▸ **Directions for this task**:
Nothing should be output except the lines from the top of the material below through the line that contains "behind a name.", each exactly as written.

▸ **Data**:
>>>>
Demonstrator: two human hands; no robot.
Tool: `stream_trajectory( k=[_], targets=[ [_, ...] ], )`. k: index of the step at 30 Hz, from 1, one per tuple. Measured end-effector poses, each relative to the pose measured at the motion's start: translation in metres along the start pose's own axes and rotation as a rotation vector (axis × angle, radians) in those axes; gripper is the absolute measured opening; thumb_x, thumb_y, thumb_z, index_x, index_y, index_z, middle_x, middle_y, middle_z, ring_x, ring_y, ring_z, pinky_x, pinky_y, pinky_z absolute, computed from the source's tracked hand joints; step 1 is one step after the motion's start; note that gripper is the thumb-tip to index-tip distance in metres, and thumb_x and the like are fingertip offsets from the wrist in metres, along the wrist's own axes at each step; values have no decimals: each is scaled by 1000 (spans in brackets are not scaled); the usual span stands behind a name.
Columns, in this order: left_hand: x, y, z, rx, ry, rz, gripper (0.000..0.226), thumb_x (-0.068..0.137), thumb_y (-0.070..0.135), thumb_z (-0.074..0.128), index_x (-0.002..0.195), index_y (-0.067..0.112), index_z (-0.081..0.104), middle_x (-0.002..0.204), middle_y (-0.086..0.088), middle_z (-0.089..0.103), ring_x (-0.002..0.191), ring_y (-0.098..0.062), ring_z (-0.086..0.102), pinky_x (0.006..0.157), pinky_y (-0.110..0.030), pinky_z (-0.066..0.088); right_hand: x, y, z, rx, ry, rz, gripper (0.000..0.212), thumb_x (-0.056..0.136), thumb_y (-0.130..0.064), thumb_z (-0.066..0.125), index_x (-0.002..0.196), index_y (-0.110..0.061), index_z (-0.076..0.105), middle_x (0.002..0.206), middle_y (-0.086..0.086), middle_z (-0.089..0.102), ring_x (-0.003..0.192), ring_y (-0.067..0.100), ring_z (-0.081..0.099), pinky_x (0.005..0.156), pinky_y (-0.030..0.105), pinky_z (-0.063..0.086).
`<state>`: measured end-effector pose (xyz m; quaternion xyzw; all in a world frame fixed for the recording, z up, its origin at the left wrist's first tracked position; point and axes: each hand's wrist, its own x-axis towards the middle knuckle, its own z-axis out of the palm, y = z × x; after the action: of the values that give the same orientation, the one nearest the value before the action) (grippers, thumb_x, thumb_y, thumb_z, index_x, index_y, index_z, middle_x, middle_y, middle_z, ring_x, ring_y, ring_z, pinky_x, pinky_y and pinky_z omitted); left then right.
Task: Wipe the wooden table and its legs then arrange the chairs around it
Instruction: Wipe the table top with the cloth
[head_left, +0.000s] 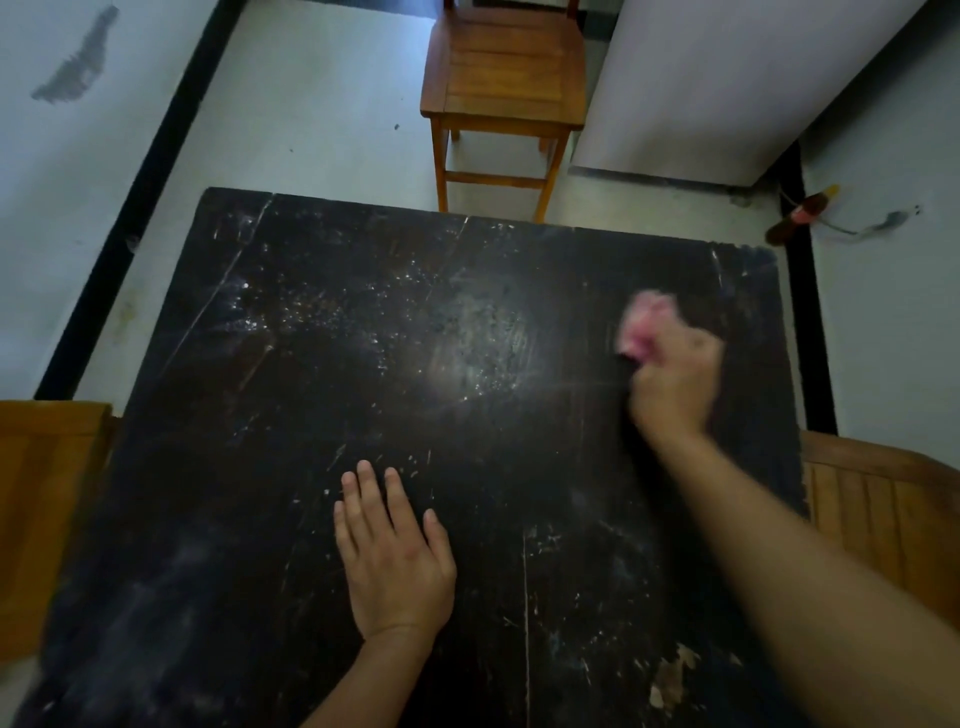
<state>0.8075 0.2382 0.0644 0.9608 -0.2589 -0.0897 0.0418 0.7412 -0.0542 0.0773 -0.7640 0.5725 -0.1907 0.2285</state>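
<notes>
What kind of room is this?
Probably a plain dining room in a home, though that's a guess. A dark wooden table stands on a pale floor, a wooden chair sits at its far side, and the right hand wipes with a pink cloth.

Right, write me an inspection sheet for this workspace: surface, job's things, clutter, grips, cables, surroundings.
Surface: dark wooden table, scratched and speckled white, with a chipped patch near its right front corner.
Job's things: pink cloth, blurred, on the table's right side; far chair beyond the far edge, left chair and right chair at the sides.
Clutter: bottle lying on the floor by the right wall.
Grips: left hand flat on the table, fingers straight; right hand holds the cloth.
Cables: nothing seen.
Surroundings: pale floor, dark strips along the walls, grey smudge on the left wall.
</notes>
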Motion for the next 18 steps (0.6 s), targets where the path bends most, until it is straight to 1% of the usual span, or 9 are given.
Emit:
stream_trajectory(
  k=[2, 4, 6, 8, 10, 12, 14, 16, 18],
  targets=[
    [1, 0, 0, 4, -6, -1, 62, 92, 36, 29, 139, -2, 39, 151, -24, 28, 142, -37, 21, 115, -51, 19, -42, -38, 42, 89, -149, -250, 39, 88, -9, 54, 119, -27, 67, 113, 6, 56, 93, 9, 41, 77, 16, 33],
    [2, 1, -1, 3, -20, -5, 62, 90, 36, 30, 139, -2, 40, 151, -25, 29, 142, -37, 22, 115, -52, 20, -67, -75, 67, 105, -358, -446, 39, 91, -12, 55, 126, -26, 65, 121, 3, 62, 95, 3, 38, 87, 18, 37],
    [2, 2, -2, -5, -16, 3, 62, 90, 35, 31, 138, -2, 41, 150, -25, 30, 142, -37, 23, 115, -52, 21, -61, -96, 59, 165, -500, -457, 33, 96, -24, 50, 127, -26, 64, 115, -2, 63, 90, 2, 46, 84, 18, 42],
    [0, 1, -3, -30, -6, 24, 62, 91, 35, 32, 138, -2, 42, 150, -25, 30, 141, -38, 24, 114, -52, 22, -38, -88, 31, 156, -396, -349, 34, 96, -16, 53, 127, -25, 64, 104, 1, 65, 86, 12, 56, 73, 19, 40],
    [0, -1, -4, -66, 0, 41, 61, 91, 36, 31, 139, -2, 41, 150, -25, 30, 141, -38, 24, 114, -52, 22, -15, -49, -11, 39, -168, -177, 37, 95, -8, 51, 127, -23, 62, 102, 4, 64, 90, 23, 59, 70, 26, 38],
    [0, -2, -5, -93, -5, 56, 61, 92, 36, 29, 140, 0, 40, 150, -26, 29, 142, -38, 23, 115, -51, 18, -15, -3, -50, -177, -42, 25, 37, 94, -4, 49, 125, -22, 57, 106, 7, 60, 99, 31, 57, 73, 31, 40],
    [2, -1, -7, -124, -13, 56, 61, 92, 36, 29, 141, 2, 39, 151, -25, 28, 142, -38, 21, 115, -50, 16, -40, 18, -63, -368, -19, 209, 47, 91, 0, 49, 133, -21, 49, 124, 14, 57, 112, 38, 50, 84, 45, 44],
    [1, -4, -10, -171, -29, 91, 61, 91, 37, 28, 141, 4, 39, 152, -22, 28, 143, -36, 21, 116, -49, 14, -77, 13, -41, -381, 28, 180, 53, 90, 2, 48, 138, -21, 45, 138, 9, 51, 110, 34, 45, 86, 46, 44],
    [1, -22, -10, -180, -51, 245, 60, 91, 37, 29, 140, 5, 41, 151, -19, 32, 142, -33, 25, 115, -46, 14, -117, -19, -2, -261, 36, -41, 53, 89, 4, 47, 136, -21, 48, 143, 1, 49, 98, 25, 39, 80, 35, 40]
  ],
)
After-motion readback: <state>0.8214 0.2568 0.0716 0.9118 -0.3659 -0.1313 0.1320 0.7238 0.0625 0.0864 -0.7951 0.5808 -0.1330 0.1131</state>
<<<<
▸ **Task solution**:
Demonstrator: two human hands; no robot.
Tool: `stream_trajectory( k=[_], targets=[ [_, ...] ], )`. k: index of the step at 30 Hz, from 1, one per tuple. Measured end-effector poses, each relative to the pose measured at the motion's start: translation in metres along the start pose's own axes and rotation as a rotation vector (axis × angle, radians) in those axes; gripper is the absolute measured opening; thumb_x, thumb_y, thumb_z, index_x, index_y, index_z, middle_x, middle_y, middle_z, ring_x, ring_y, ring_z, pinky_x, pinky_y, pinky_z absolute, computed from the source's tracked hand joints; step 1 is one step after the motion's start; note that gripper is the thumb-tip to index-tip distance in metres, and thumb_x and the like are fingertip offsets from the wrist in metres, along the wrist's own axes at each step; values have no decimals: each is scaled by 1000 (spans in brackets are not scaled); the usual span stands behind a name.

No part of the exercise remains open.